Published in final edited form as: Cell Rep. 2022 Nov 8;41(6):111631. doi: 10.1016/j.celrep.2022.111631

Figure 5. Integrating spatial transcriptomics data into computational model reveals genes associated with spreading across seed locations.

Figure 5.

(A) Encoding region-specific gene densities from the Allen ISH database into the model allows for comparisons of each gene’s association with the spreading and decay parameters in improving predictive power. (B) Joint heatmap of the spreading and decay gene rankings depict clustering of genes that are relevant for either spreading or decay. Genes implicated in Parkinson’s Disease and synucleinopathies are additionally labeled. (C) Histograms of gene rankings for each parameter are grouped by cell type with highest transcription levels of that gene, taken from the Allen Atlas.
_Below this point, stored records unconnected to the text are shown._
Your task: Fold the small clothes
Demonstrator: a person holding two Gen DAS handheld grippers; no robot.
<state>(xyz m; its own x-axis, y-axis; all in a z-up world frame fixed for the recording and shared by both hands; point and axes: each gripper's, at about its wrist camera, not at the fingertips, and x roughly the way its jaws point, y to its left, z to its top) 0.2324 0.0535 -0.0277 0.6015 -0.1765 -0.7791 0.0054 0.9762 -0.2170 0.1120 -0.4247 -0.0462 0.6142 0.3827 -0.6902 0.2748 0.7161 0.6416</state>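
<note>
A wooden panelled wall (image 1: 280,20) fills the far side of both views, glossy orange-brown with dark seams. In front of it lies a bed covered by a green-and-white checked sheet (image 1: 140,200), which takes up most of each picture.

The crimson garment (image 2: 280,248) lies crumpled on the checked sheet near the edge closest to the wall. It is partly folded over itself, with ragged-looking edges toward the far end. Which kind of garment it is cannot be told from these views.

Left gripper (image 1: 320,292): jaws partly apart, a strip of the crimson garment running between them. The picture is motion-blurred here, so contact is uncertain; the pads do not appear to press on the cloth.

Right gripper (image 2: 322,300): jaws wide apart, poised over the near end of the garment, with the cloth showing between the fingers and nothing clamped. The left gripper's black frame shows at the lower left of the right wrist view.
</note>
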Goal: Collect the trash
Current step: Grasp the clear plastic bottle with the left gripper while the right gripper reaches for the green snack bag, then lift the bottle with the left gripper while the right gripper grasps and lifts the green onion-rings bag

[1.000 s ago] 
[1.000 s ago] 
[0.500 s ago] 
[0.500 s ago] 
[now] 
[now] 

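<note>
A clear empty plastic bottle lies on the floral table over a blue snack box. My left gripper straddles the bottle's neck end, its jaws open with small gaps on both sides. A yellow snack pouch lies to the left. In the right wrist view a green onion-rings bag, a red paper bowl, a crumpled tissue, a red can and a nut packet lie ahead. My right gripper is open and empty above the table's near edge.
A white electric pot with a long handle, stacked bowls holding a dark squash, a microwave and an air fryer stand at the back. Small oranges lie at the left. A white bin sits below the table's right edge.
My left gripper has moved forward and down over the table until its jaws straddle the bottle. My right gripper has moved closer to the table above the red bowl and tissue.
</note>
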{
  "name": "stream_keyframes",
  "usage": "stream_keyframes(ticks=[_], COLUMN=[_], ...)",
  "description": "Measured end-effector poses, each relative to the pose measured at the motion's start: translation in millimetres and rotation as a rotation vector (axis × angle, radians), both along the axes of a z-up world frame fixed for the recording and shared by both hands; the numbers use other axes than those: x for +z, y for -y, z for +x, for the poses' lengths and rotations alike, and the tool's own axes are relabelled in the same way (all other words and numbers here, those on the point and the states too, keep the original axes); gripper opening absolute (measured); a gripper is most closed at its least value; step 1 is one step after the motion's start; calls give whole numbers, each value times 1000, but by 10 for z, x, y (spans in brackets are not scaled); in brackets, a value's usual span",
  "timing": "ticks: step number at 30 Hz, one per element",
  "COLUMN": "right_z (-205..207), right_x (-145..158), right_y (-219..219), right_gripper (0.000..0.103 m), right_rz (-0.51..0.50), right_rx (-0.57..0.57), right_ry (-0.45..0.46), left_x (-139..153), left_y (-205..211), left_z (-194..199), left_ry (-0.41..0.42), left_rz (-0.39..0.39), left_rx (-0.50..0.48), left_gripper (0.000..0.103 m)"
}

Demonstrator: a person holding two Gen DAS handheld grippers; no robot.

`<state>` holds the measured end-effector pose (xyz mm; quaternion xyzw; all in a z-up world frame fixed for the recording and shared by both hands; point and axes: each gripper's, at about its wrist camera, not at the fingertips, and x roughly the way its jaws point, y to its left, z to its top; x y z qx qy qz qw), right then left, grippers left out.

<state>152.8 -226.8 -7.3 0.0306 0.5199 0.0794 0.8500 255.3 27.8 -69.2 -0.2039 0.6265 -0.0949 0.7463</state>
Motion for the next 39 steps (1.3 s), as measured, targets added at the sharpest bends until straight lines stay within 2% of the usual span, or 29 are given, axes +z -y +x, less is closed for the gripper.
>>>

Histograms were compared with the two-sample Kolmogorov-Smirnov test (*p < 0.05). (D) Simulation results from all genes in the Allen ISH database tested separately for the various PFF seed locations. The regional correlation between each gene’s simulated output and the entire timeseries for the seed location is reported, with the shared gene ordering on the x-axis determined by the striatum’s ranked genes in ascending order. (E) Encoding the highly ranked genes from the striatum dataset consistently improved the predictive power of the model for other seed regions, as measured by the correlation coefficient, while the bottom percentile genes consistently decreased the predictive power. Data are represented as mean ± SD.